The queer community has always been at the forefront of the battle against HIV. Because of that, they are typically more well-informed about options available to reduce the risk of HIV. 

That said, I make it a point to discuss options for STI and HIV prevention with everyone no matter how they identify. Approaching someone from a non-judgmental position and asking about their specific sexual practices helps you assess risk and provide them with the best recommendations on how they can protect themselves from STI and HIV. Having these frank discussions from a sex-positive perspective helps people feel safe and more willing to share what kinds of sexual activities they have engaged in.


What barriers do LGBTQ+ individuals and other marginalized communities face when it comes to accessing HIV testing, treatment, and support services, and how can healthcare providers address these disparities?

One of the biggest barriers I see facing LGBTQ+ individuals in accessing HIV testing, etc., is a lack of providers with the skill set to talk openly and honestly with them about their sex lives. Medical education does not place enough emphasis on sexual health and even less attention is paid to individuals having sex outside of the hetero norm. 
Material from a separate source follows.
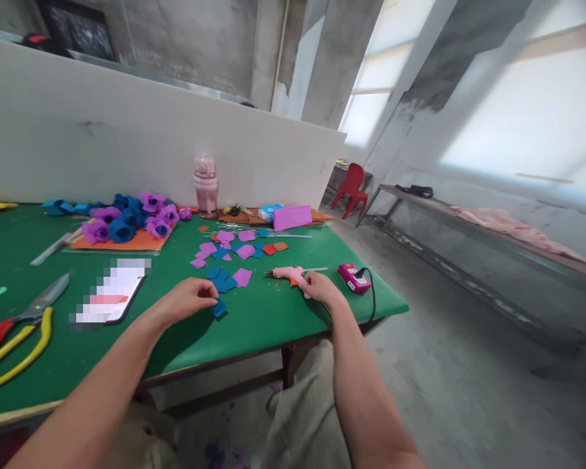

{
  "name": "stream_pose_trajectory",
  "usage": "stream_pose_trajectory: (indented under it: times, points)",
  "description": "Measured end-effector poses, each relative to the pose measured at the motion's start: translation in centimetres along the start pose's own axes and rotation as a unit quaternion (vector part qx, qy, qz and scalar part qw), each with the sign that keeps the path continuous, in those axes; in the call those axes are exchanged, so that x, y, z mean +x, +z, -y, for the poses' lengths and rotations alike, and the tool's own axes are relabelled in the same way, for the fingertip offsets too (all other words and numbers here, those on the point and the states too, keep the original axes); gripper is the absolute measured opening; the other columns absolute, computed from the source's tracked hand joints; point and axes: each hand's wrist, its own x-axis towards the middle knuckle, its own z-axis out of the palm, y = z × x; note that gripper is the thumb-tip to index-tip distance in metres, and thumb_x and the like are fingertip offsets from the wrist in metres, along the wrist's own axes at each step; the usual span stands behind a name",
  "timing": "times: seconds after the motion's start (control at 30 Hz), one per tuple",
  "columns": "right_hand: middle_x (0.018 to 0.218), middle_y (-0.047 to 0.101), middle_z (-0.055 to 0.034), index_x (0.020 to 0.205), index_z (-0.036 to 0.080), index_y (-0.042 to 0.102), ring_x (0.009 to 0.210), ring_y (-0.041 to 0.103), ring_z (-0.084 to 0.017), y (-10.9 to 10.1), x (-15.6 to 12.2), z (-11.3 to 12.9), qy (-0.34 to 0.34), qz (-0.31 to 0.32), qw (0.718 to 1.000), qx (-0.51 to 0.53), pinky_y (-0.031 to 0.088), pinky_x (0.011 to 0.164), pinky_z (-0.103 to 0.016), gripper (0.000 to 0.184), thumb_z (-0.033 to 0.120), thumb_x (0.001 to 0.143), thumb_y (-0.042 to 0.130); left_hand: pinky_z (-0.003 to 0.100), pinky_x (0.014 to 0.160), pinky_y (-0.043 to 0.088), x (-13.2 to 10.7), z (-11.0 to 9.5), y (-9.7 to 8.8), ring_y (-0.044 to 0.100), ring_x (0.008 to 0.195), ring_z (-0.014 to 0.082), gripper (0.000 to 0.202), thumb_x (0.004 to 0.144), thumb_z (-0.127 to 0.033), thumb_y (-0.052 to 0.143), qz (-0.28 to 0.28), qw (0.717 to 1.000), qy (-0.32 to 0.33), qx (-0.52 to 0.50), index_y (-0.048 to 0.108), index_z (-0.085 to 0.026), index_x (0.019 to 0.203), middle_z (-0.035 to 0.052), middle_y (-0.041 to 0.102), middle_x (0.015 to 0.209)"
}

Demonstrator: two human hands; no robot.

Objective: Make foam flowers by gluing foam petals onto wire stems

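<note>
My left hand [189,298] is curled over a small blue foam piece [219,309] near the front edge of the green table [264,319], pinching it. My right hand [320,286] is closed round the handle of a pink glue gun [289,275] that lies on the table, nozzle pointing left. A black cord runs from near it to a pink box [354,277]. Loose purple, blue and orange foam pieces [234,251] lie just beyond both hands.
A pile of purple and blue foam flowers [127,221] rests on an orange sheet at the back left. A pink bottle [206,184], a phone [111,298], scissors and yellow-handled pliers [14,339] are also on the table. A white partition stands behind; a red chair [351,189] is farther off.
</note>
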Motion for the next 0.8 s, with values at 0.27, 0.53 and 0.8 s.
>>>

Providers interested in treating LGBTQ+ individuals need to provide safe spaces for them to feel comfortable having personal and sometimes uncomfortable conversations about sex. When someone feels listened to and can share openly about their sexual experiences, the door begins to open to offering them services like HIV testing, treatment, etc.

Can you share any strategies or approaches for creating inclusive and supportive healthcare environments for LGBTQ+ individuals and others affected by HIV/AIDS?

Making sure to have paperwork and materials that are inclusive is a very easy way to create supportive healthcare environments for LGBTQ+ individuals. Ask for specifics: How does someone identify? What is their sexual orientation? What pronouns do they prefer? All of these questions are important to not only foster a supportive environment, but they can be extremely helpful from a clinical perspective as well. 

Healthcare providers should also avoid making assumptions about someone based on how they identify. For instance, never assume that just because someone identifies as a member of the LGBTQ+ community that they are engaging in a specific sexual activity or aren’t interested in fertility and reproductive health. I’ve seen far too often patients feel judged or neglected because of assumptions their provider made.